Task directions
All of the data should be restated exactly as it stands.

Records to process
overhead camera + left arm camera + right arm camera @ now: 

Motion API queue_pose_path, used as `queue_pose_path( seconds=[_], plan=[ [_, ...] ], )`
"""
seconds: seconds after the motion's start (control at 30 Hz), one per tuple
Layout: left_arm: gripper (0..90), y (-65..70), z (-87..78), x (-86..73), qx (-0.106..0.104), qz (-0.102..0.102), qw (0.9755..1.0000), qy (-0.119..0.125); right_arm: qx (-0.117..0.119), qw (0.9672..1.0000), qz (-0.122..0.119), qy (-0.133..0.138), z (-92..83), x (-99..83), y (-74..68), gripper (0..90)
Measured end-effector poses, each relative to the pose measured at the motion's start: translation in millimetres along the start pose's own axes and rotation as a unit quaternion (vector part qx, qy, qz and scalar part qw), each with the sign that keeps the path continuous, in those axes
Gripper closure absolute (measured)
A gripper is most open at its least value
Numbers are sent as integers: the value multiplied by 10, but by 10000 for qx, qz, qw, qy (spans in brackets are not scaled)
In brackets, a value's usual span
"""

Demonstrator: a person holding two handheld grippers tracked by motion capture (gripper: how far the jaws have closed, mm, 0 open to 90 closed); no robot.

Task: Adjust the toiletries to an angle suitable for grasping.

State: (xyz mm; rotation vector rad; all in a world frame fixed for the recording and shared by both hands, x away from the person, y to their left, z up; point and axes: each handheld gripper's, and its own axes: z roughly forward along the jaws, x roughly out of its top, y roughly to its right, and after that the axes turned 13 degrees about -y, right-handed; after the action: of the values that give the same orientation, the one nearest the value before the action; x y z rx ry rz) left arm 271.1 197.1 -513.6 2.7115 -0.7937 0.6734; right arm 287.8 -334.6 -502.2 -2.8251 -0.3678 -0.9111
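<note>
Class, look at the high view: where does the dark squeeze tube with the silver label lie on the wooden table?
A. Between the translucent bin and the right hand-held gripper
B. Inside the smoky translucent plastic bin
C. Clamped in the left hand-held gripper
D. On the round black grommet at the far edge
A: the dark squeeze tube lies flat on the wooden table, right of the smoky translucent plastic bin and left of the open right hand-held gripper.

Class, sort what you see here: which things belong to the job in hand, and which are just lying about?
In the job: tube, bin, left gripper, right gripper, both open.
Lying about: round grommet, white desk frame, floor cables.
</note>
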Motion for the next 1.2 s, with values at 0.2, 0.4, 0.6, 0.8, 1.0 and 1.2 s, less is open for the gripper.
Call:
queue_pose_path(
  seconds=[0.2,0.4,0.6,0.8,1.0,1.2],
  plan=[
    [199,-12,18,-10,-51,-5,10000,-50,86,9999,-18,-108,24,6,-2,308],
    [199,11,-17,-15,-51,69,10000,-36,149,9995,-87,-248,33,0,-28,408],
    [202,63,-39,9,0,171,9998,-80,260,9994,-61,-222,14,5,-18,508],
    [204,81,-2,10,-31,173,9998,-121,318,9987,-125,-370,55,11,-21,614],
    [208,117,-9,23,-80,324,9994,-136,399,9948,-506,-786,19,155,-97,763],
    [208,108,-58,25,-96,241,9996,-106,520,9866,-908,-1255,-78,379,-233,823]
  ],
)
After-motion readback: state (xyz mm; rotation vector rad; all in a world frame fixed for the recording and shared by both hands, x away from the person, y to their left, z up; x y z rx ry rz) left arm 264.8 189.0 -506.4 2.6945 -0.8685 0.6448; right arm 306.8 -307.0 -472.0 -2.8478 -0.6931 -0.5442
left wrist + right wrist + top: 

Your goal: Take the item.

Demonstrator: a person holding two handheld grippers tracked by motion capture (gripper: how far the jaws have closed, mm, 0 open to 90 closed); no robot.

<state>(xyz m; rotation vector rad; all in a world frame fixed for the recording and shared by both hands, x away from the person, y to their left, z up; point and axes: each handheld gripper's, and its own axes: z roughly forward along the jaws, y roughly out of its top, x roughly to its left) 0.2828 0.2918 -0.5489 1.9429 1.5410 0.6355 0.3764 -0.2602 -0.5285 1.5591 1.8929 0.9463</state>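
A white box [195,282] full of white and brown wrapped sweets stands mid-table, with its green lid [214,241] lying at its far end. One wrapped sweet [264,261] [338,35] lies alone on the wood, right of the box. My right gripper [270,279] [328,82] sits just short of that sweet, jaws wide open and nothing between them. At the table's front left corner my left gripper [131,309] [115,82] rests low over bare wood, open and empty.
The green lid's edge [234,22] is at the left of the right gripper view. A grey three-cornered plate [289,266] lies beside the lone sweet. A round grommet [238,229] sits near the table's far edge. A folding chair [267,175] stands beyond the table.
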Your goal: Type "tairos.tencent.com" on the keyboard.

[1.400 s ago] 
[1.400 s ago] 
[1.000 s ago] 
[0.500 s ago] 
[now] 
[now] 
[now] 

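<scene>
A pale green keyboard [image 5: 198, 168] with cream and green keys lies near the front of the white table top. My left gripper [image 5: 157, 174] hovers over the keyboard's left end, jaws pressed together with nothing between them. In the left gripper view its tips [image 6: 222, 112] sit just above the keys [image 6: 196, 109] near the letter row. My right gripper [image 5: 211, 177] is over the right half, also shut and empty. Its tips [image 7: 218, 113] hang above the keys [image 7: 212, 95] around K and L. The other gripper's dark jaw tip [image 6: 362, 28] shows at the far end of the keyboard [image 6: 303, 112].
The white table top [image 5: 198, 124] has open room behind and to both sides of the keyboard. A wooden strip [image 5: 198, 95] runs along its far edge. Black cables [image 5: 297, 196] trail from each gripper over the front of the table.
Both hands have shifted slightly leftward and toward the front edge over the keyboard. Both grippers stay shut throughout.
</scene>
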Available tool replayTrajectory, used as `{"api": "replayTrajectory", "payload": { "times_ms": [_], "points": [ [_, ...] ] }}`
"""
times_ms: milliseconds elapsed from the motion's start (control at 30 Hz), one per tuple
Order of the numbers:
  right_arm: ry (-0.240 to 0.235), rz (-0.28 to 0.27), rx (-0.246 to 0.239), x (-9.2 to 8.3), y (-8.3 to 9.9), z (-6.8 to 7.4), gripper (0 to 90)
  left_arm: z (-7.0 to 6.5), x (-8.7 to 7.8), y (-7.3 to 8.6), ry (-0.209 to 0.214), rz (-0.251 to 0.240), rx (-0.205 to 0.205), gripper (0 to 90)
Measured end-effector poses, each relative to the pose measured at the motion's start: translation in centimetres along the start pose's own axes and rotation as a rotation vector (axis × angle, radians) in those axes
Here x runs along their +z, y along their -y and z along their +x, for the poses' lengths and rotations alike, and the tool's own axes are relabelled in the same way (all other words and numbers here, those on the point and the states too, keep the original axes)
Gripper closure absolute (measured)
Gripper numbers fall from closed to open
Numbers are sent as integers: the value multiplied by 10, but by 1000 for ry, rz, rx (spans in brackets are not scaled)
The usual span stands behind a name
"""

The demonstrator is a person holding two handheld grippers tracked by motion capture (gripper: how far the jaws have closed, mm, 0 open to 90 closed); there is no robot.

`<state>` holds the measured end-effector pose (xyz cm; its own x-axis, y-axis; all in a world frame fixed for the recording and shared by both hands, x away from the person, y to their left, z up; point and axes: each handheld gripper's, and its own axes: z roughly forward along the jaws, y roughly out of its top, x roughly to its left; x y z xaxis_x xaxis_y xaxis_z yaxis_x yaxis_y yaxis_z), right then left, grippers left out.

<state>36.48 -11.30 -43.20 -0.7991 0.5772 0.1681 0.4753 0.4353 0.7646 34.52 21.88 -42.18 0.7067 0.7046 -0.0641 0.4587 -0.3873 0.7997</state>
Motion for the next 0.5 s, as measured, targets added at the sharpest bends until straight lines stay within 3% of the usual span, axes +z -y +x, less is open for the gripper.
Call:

Exercise solution
overhead camera + left arm camera + right arm camera @ now: 

Motion API queue_pose_path, used as `queue_pose_path( seconds=[_], plan=[ [_, ...] ], )`
"""
seconds: seconds after the motion's start (control at 30 Hz), one per tuple
Layout: left_arm: gripper (0..90), y (-65..70), z (-87..78), x (-86..73), qx (-0.106..0.104), qz (-0.102..0.102), qw (0.9755..1.0000), qy (-0.119..0.125); right_arm: qx (-0.117..0.119), qw (0.9672..1.0000), qz (-0.122..0.119), qy (-0.133..0.138), z (-92..83), x (-99..83), y (-74..68), gripper (0..90)
Measured end-effector poses, each relative to the pose measured at the motion's start: translation in millimetres along the start pose's own axes and rotation as a unit quaternion (vector part qx, qy, qz and scalar part qw), each with the sign that keeps the path continuous, in those axes
Gripper closure absolute (measured)
A gripper is most open at its least value
Numbers are sent as integers: the value multiplied by 10, but by 10000 for qx, qz, qw, qy (spans in brackets are not scaled)
In brackets, a value's usual span
"""

Demonstrator: a person holding two handheld grippers tracked by motion capture (gripper: how far the jaws have closed, mm, 0 open to 90 closed); no robot.

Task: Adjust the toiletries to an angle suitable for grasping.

State: (xyz mm; rotation vector rad; all in a world frame fixed for the recording and shared by both hands, x away from the person, y to their left, z up; point and axes: each handheld gripper's, and its own axes: z roughly forward along the jaws, x roughly out of its top, y roughly to its right, and after that the axes turned 13 degrees about -y, right-handed; after the action: of the values that give the same orientation, the one nearest the value before the action; x y z rx ry rz) left arm 271.1 197.1 -513.6 2.7115 -0.7937 0.6734; right arm 287.8 -334.6 -502.2 -2.8251 -0.3678 -0.9111
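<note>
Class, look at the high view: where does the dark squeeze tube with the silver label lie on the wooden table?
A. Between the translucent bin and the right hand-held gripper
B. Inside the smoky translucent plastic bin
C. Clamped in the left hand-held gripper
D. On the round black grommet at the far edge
A: the dark squeeze tube lies flat on the wooden table, right of the smoky translucent plastic bin and left of the open right hand-held gripper.

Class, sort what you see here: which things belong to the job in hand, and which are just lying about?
In the job: tube, bin, left gripper, right gripper, both open.
Lying about: round grommet, white desk frame, floor cables.
</note>
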Motion for the next 1.2 s, with values at 0.2, 0.4, 0.6, 0.8, 1.0 and 1.2 s, less is open for the gripper.
Call:
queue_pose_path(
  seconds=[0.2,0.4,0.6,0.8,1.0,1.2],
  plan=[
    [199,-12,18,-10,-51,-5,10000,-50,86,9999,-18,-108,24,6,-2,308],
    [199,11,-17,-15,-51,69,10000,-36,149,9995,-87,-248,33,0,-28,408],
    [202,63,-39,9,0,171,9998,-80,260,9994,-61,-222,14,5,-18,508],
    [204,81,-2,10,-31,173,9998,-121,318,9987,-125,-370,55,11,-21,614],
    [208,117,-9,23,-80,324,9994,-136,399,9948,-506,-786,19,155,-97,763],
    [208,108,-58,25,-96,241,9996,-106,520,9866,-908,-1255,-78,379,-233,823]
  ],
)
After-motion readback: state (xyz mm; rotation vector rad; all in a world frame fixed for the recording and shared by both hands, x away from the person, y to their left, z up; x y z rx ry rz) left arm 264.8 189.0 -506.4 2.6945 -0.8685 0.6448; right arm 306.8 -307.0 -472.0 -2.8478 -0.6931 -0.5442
left wrist + right wrist + top: 

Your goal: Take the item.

Demonstrator: a person holding two handheld grippers tracked by motion capture (gripper: how far the jaws have closed, mm, 0 open to 90 closed); no robot.

<state>(xyz m; rotation vector rad; all in a world frame fixed for the recording and shared by both hands, x away from the person, y to their left, z up; point and axes: each handheld gripper's, and its own axes: z roughly forward along the jaws, y roughly out of its top, x roughly to its left) 0.2828 0.2918 -0.5489 1.9429 1.5410 0.6355 0.3764 -0.2602 -0.5285 1.5591 1.8929 0.9463</state>
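A white box [195,282] full of white and brown wrapped sweets stands mid-table, with its green lid [214,241] lying at its far end. One wrapped sweet [264,261] [338,35] lies alone on the wood, right of the box. My right gripper [270,279] [328,82] sits just short of that sweet, jaws wide open and nothing between them. At the table's front left corner my left gripper [131,309] [115,82] rests low over bare wood, open and empty.
The green lid's edge [234,22] is at the left of the right gripper view. A grey three-cornered plate [289,266] lies beside the lone sweet. A round grommet [238,229] sits near the table's far edge. A folding chair [267,175] stands beyond the table.
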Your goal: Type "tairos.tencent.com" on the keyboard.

[1.400 s ago] 
[1.400 s ago] 
[1.000 s ago] 
[0.500 s ago] 
[now] 
[now] 
[now] 

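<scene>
A pale green keyboard [image 5: 198, 168] with cream and green keys lies near the front of the white table top. My left gripper [image 5: 157, 174] hovers over the keyboard's left end, jaws pressed together with nothing between them. In the left gripper view its tips [image 6: 222, 112] sit just above the keys [image 6: 196, 109] near the letter row. My right gripper [image 5: 211, 177] is over the right half, also shut and empty. Its tips [image 7: 218, 113] hang above the keys [image 7: 212, 95] around K and L. The other gripper's dark jaw tip [image 6: 362, 28] shows at the far end of the keyboard [image 6: 303, 112].
The white table top [image 5: 198, 124] has open room behind and to both sides of the keyboard. A wooden strip [image 5: 198, 95] runs along its far edge. Black cables [image 5: 297, 196] trail from each gripper over the front of the table.
Both hands have shifted slightly leftward and toward the front edge over the keyboard. Both grippers stay shut throughout.
</scene>
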Available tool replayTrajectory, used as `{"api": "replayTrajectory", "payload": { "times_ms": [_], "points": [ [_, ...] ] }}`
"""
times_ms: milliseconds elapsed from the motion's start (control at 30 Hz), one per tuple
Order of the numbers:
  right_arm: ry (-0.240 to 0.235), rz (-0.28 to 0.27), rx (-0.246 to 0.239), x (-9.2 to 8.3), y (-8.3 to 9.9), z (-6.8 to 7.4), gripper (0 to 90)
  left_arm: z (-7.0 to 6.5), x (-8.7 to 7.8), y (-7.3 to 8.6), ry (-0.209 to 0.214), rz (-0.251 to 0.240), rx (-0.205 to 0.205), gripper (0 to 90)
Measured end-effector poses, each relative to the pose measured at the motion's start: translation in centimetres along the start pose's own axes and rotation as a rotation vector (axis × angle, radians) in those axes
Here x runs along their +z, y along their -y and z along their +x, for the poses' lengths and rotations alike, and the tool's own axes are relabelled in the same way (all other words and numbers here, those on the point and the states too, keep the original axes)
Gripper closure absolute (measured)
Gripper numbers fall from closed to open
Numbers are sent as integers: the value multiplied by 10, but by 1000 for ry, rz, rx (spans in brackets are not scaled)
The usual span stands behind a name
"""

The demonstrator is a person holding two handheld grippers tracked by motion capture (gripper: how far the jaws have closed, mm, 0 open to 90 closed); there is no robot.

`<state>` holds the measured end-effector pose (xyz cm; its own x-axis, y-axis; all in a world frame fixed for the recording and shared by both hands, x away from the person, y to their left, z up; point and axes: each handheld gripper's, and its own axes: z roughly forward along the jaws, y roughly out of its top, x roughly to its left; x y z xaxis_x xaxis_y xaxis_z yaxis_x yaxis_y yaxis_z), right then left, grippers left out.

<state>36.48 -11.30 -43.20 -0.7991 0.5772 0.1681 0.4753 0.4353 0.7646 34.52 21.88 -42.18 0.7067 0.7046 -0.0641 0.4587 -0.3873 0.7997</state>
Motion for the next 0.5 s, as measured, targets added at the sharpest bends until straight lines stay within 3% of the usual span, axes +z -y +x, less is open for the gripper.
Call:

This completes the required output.